This past week I read A Sound of Thunder by Ray Bradbury, a justly famous story, as all of Bradbury’s works would be were they all so famous. It has, of course, his gorgeously lyrical prose linked with his vibrant imagination (“The jungle was high and the jungle was broad and the jungle was the entire world forever and forever”), touching on fascinating science-fiction ideas.
The story, for those who don’t know, concerns a company called Time Safaris that takes big game hunters into the past to hunt extinct animals. Since they aren’t sure of the consequences of changing the past, they have a strict rule to remain only on the hovering path provided and only shoot animals that have been marked as about to die anyway. The story depicts one such trip where a foolish customer panics at the sight of a T-Rex and disobeys orders, steps on a butterfly sixty-odd million years in the past (“Embedded in the mud, glistening green and gold and black, was a butterfly, very beautiful and very dead”), resulting in them coming back to find a changed world.
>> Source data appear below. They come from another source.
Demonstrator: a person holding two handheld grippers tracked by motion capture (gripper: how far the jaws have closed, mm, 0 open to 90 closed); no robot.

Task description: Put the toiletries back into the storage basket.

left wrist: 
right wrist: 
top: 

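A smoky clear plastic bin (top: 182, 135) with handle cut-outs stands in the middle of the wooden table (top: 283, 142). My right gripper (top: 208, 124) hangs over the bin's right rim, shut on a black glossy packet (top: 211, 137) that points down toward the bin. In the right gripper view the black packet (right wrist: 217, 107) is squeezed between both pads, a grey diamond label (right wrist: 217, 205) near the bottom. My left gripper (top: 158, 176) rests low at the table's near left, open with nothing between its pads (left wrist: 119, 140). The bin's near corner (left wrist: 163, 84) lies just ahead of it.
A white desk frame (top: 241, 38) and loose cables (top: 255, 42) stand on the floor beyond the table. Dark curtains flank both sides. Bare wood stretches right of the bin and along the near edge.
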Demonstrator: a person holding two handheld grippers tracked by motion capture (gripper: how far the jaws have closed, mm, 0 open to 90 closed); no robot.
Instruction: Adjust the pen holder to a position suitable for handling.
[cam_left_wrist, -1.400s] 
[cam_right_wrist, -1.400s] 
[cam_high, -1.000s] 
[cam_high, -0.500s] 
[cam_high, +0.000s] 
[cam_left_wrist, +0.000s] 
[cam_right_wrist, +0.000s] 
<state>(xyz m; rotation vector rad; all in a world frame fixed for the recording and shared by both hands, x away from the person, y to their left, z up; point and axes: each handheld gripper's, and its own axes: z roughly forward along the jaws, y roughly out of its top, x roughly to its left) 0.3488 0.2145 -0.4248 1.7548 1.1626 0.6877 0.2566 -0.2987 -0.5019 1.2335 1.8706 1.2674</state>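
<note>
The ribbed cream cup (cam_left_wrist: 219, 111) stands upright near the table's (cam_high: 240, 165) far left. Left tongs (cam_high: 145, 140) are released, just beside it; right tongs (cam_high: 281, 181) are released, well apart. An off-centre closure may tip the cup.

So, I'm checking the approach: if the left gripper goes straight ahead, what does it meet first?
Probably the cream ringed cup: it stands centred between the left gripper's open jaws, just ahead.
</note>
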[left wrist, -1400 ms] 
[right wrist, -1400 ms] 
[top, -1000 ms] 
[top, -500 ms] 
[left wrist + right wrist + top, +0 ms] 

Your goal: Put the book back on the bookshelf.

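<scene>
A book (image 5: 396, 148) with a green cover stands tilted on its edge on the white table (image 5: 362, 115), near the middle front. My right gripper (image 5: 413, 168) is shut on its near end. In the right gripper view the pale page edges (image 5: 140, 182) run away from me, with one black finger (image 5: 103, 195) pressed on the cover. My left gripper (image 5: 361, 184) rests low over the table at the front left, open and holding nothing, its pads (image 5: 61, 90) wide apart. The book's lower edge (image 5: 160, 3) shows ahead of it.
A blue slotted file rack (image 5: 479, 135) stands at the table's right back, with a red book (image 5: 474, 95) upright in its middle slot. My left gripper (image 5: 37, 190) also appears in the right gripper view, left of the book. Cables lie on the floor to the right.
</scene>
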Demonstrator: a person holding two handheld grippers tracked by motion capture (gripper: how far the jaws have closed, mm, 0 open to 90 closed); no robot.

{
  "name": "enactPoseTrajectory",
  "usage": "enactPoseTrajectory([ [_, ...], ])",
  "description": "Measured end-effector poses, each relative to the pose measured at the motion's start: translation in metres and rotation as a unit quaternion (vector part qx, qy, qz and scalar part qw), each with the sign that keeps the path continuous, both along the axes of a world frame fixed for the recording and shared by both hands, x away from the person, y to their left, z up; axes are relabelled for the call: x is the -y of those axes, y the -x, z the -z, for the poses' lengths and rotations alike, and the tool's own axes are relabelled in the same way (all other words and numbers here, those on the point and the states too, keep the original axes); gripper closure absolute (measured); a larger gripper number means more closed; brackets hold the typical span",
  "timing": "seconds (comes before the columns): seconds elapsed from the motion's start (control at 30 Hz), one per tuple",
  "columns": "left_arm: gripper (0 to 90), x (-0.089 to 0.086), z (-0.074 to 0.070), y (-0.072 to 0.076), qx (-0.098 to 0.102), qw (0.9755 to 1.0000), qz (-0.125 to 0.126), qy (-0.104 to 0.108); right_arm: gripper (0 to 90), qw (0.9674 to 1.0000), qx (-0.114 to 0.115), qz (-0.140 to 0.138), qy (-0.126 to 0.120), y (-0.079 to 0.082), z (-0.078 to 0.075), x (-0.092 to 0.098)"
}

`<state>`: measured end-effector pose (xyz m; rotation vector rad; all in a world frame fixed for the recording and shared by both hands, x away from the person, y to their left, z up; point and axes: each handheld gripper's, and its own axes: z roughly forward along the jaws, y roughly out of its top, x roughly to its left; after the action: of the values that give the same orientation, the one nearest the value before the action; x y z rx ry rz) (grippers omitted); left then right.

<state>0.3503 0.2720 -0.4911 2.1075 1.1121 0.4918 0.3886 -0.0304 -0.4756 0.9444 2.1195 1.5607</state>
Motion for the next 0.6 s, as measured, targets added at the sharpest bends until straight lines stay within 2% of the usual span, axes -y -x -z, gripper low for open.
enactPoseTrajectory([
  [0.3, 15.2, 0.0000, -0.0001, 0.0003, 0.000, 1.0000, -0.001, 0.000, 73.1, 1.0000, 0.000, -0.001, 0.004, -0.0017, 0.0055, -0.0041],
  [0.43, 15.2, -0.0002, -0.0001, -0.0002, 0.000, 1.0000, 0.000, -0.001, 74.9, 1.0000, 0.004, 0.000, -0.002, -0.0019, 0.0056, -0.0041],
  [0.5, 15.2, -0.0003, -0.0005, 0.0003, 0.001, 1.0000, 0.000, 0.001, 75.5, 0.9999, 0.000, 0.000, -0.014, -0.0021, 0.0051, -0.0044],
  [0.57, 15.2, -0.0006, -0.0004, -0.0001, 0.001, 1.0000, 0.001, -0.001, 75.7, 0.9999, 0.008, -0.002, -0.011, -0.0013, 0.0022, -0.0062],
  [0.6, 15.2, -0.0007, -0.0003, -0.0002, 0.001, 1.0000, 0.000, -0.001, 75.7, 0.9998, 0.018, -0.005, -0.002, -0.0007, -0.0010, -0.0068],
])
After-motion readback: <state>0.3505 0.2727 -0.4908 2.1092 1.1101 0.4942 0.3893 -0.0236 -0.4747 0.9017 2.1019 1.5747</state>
Though honestly, they got off easily. English words are spelled differently, people and decor are different, and a single election turned out otherwise (if we’re being honest, if Fascist McDictator was a viable candidate at all, then the nation has bigger problems than whether he wins or loses). They could have come back to find no America at all, or no humans at all, but rather a civilization of giant clams. Still, the point is interesting to think about; the question of how far even a small change in the distant past might affect the present.
That being said, there’s an aspect of the story that struck me as more forceful than the Butterfly Effect. After all, Time Travel isn’t possible, and likely never will be. The question of what would happen if you go back in time and step on a butterfly is fun, but not really applicable (save in making you more thoughtful in your future actions).
But what is interesting, and applicable, is the central premise that the company is able to do this at all. You have Time Travel technology. You’ve run the math and know how insanely dangerous it could be, how drastically, irreversibly you might alter reality. And…you use it to take members of the public on tourist trips to shoot animals.
The funny thing, to me, is that the company explains how much graft they had to pay for the government to let them stay in business, and how violating the rules comes with a huge fine.
That is to say, they run a business that could easily destroy the world as we know it with one bad trip, but they’re allowed to do so because they paid enough for it that the government couldn’t say no.
“Yes, it’s unfathomably dangerous and could have apocalyptic repercussions, putting literally everyone on Earth at risk with each trip, but on the other hand, that is a lot of money….”
I have to imagine that this was intentional on Mr. Bradbury’s part as a satire of how the American system works.
It also struck me as unexpectedly timely: the whole set up made me think of the Titanic submersible from earlier this year. Again, something extraordinarily dangerous and ethically questionable run as a profit-making enterprise that ends in disaster.
Anyway, hunt it up and give it a read if you haven’t already: it’s one of the classic American science fiction shorts.